5 of 377 comments (clear)

  1. Biofilms by tmosley · · Score: 5, Insightful

    You can't effectively treat biofilms with antibiotics. And that is exactly what this type of infection is--a biofilm.

    A better approach is the use of biofilm "release" enzymes that signal the cells within the biofilm to stop producing EPS and detach from whatever surface they are clinging to. Use of such enzymes alongside antibiotics in a medical setting is likely to work even better.
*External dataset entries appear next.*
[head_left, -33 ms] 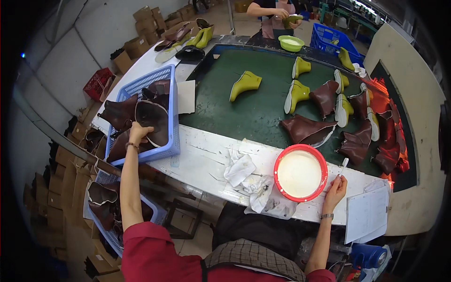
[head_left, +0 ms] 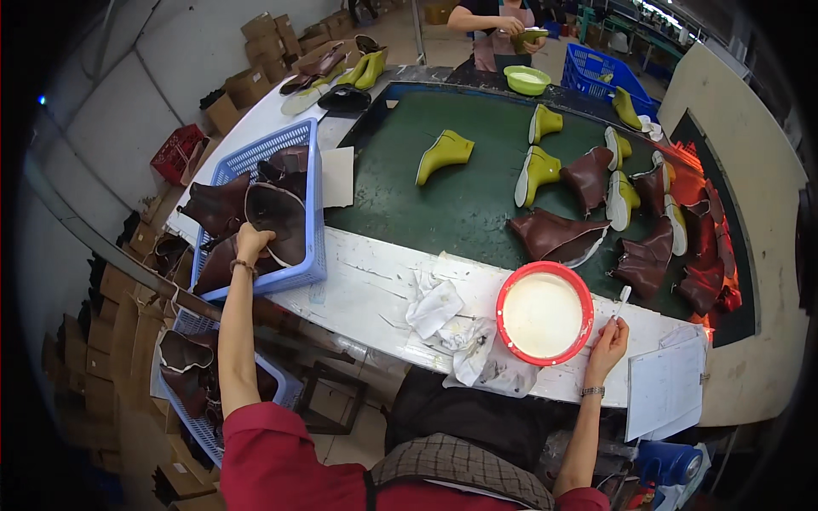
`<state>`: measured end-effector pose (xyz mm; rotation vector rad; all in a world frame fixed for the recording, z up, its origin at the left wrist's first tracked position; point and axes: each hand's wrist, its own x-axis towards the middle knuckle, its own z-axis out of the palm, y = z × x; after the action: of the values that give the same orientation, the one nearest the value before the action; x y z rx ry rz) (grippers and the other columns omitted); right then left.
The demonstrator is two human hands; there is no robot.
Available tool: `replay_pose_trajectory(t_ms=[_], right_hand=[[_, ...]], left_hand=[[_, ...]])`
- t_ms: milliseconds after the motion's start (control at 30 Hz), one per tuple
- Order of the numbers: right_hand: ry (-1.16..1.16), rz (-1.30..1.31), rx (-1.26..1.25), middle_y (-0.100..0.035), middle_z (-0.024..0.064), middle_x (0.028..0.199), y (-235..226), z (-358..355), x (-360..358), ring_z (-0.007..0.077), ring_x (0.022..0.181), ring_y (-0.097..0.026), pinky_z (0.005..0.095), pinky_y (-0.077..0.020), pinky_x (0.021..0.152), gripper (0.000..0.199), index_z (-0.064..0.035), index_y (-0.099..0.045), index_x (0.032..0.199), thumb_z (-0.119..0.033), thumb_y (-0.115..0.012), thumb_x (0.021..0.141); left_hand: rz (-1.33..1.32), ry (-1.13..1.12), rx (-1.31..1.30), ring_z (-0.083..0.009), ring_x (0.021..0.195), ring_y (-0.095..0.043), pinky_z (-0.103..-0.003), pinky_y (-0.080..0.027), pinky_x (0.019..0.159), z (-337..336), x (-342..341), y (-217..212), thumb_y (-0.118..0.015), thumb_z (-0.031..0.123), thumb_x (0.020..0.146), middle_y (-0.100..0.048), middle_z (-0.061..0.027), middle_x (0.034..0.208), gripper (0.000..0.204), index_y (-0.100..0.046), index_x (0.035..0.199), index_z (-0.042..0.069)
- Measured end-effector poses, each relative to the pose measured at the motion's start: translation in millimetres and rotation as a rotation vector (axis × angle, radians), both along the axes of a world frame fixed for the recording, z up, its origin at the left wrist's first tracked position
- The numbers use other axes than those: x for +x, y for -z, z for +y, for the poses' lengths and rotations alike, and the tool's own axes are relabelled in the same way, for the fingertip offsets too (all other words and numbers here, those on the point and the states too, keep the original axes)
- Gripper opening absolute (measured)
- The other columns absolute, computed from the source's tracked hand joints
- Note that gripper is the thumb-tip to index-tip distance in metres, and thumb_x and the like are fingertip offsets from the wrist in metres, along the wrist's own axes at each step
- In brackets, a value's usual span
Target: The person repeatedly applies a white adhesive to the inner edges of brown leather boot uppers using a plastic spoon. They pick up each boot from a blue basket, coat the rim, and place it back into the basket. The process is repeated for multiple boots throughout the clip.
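My left hand [head_left: 252,245] reaches into a blue plastic basket [head_left: 317,213] at the left of the table, closed on the edge of a dark brown leather boot upper [head_left: 281,213]. More brown uppers [head_left: 213,209] lie around it in the basket. My right hand [head_left: 608,341] is closed on a small brush [head_left: 625,298] with a white head, held upright beside a red bowl [head_left: 504,328] of creamy white liquid. Crumpled white cloths [head_left: 436,308] lie left of the bowl.
Across the green belt [head_left: 383,187] stand yellow-green boots [head_left: 446,155] and brown uppers [head_left: 558,234], some in a red-lit opening [head_left: 711,221]. Papers [head_left: 665,387] lie at right. A second basket [head_left: 281,387] stands lower left. Opposite, a person [head_left: 494,38] handles a green boot near a green bowl [head_left: 528,81].
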<state>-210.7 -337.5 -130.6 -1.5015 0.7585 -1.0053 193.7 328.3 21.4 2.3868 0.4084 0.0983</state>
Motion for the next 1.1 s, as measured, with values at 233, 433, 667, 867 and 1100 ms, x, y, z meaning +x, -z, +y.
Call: replay_pose_trajectory(t_ms=[233,433,667,867,1100], right_hand=[[0.000,0.010,-0.020,-0.051,-0.0049,0.074,-5,-1,-9,0.0013,0.061,-0.040,0.0190,-0.0302,0.052,0.022,-0.0003,-0.059,0.118,-0.020,-0.055,0.107],[0.007,0.022,-0.040,-0.051,-0.0043,0.073,-5,7,-10,0.0014,0.061,-0.041,0.0197,-0.0305,0.051,0.023,-0.0004,-0.060,0.117,-0.021,-0.054,0.108],[-0.071,0.008,0.110,-0.055,-0.0026,0.076,-32,15,-5,0.0022,0.061,-0.043,0.0192,-0.0333,0.052,0.024,-0.0010,-0.062,0.118,-0.021,-0.054,0.108],[-0.082,0.157,-0.428,-0.065,0.0020,0.084,-62,-1,-19,0.0085,0.065,-0.054,0.0259,-0.0425,0.058,0.018,-0.0016,-0.072,0.110,-0.015,-0.068,0.098],[-0.234,0.601,-0.691,-0.068,0.0063,0.086,-135,37,-39,0.0251,0.073,-0.067,0.0360,-0.0501,0.063,0.015,-0.0084,-0.078,0.097,-0.020,-0.076,0.087]], left_hand=[[-0.789,0.272,0.425,-0.0372,0.086,-0.066,-0.044,-0.049,0.077,-55,-59,-110,-0.068,0.012,0.090,-0.067,-0.0198,0.097,0.019,-0.070,0.105,0.001],[-0.764,0.583,1.068,-0.0263,0.103,-0.062,-0.047,-0.040,0.099,-157,-164,-231,-0.064,0.008,0.087,-0.068,-0.0079,0.095,0.021,-0.076,0.101,0.017],[-0.389,1.335,1.827,-0.0234,0.112,-0.063,-0.059,-0.025,0.116,-290,-169,-81,-0.065,0.023,0.088,-0.074,-0.0033,0.096,0.017,-0.082,0.089,0.019],[-0.416,1.756,0.899,-0.0284,0.095,-0.070,-0.040,-0.055,0.081,-355,-152,3,-0.063,0.008,0.085,-0.074,-0.0061,0.096,0.028,-0.076,0.106,0.020],[-0.843,1.298,0.327,-0.0366,0.127,-0.054,-0.050,-0.039,0.109,-320,-172,-54,-0.082,0.015,0.073,-0.057,-0.0160,0.138,0.062,-0.062,0.133,0.012]])
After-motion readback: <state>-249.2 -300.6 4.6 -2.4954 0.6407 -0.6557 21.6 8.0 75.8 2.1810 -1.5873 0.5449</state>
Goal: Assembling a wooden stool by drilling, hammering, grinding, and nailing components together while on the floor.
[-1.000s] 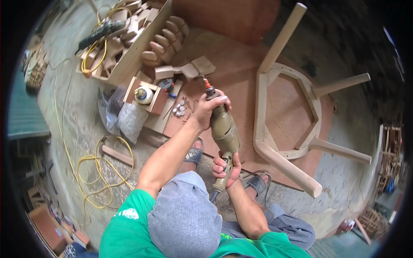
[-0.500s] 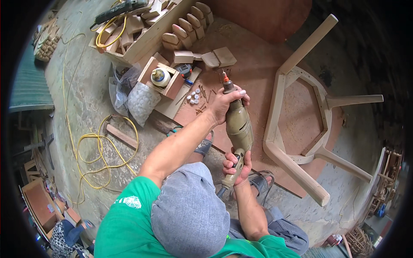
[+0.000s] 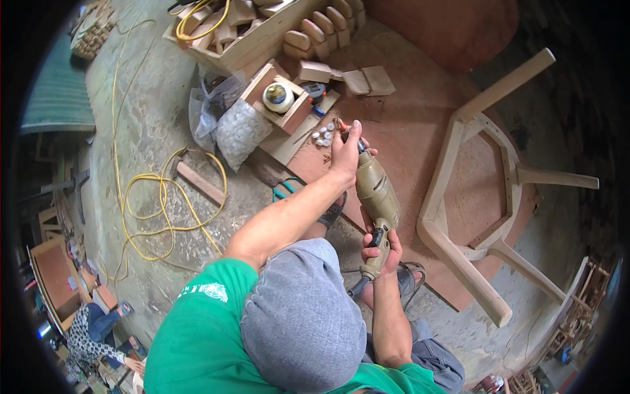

  2. Obvious... by Covalent · · Score: 5, Insightful

    Most sinus infections are viral. Nothing to see here.

    --
    Great warrior...hrmph! Wars not make one great.
  3. Over-extapolating by wonderboss · · Score: 5, Insightful

    Big leap from "no significant difference in symptoms between patients taking amoxicillin to those who took the placebo"
    to "Antibiotics Are Useless In Treating Most Sinus Infections". How many bugs are resistant to amoxicillin at this point?
    How many of the patients had bacterial infections?

    --
    more cowbell
  4. Re:What does this sentence mean? by troc · · Score: 5, Insightful

    Antibiotics are very quick - their major effect is in the first couple of days of a 10 day (2 week, whatever) course. The extra week or more of pills is to make absulutely sure that everything that can be killed off, is. This is to prevent (or at least restrict) the chance of any drug-resistant strains developing.

    One of the major problems in countries like France (where drugs are handed out like sweets) and in the developing world (where people can't afford the whole course, or save some for "next time") is people not finishing up a full course of antibiotics because 3 days in, they feel well and can't see the need to swallow any more of the evil pills that have given them diarrhoea and other stomach problems (the main side effect of broad spectrum antibiotics....).

    --
    Troc's dubious podcast and blog: http://www.trocnet.net
  5. Nope by geekoid · · Score: 5, Insightful

    THE AC submission was alarmist and wrong.

    The research did not show the anitbiotics are useless.

    It showed the Amoxicillin had no significant statistical difference at day three. BUT statistically significant results on day 7, no difference on day 10.

    What this means is the people taking Amoxicillin got better sooner.

    The person who wrote the headline and summary should be ashamed of themselves.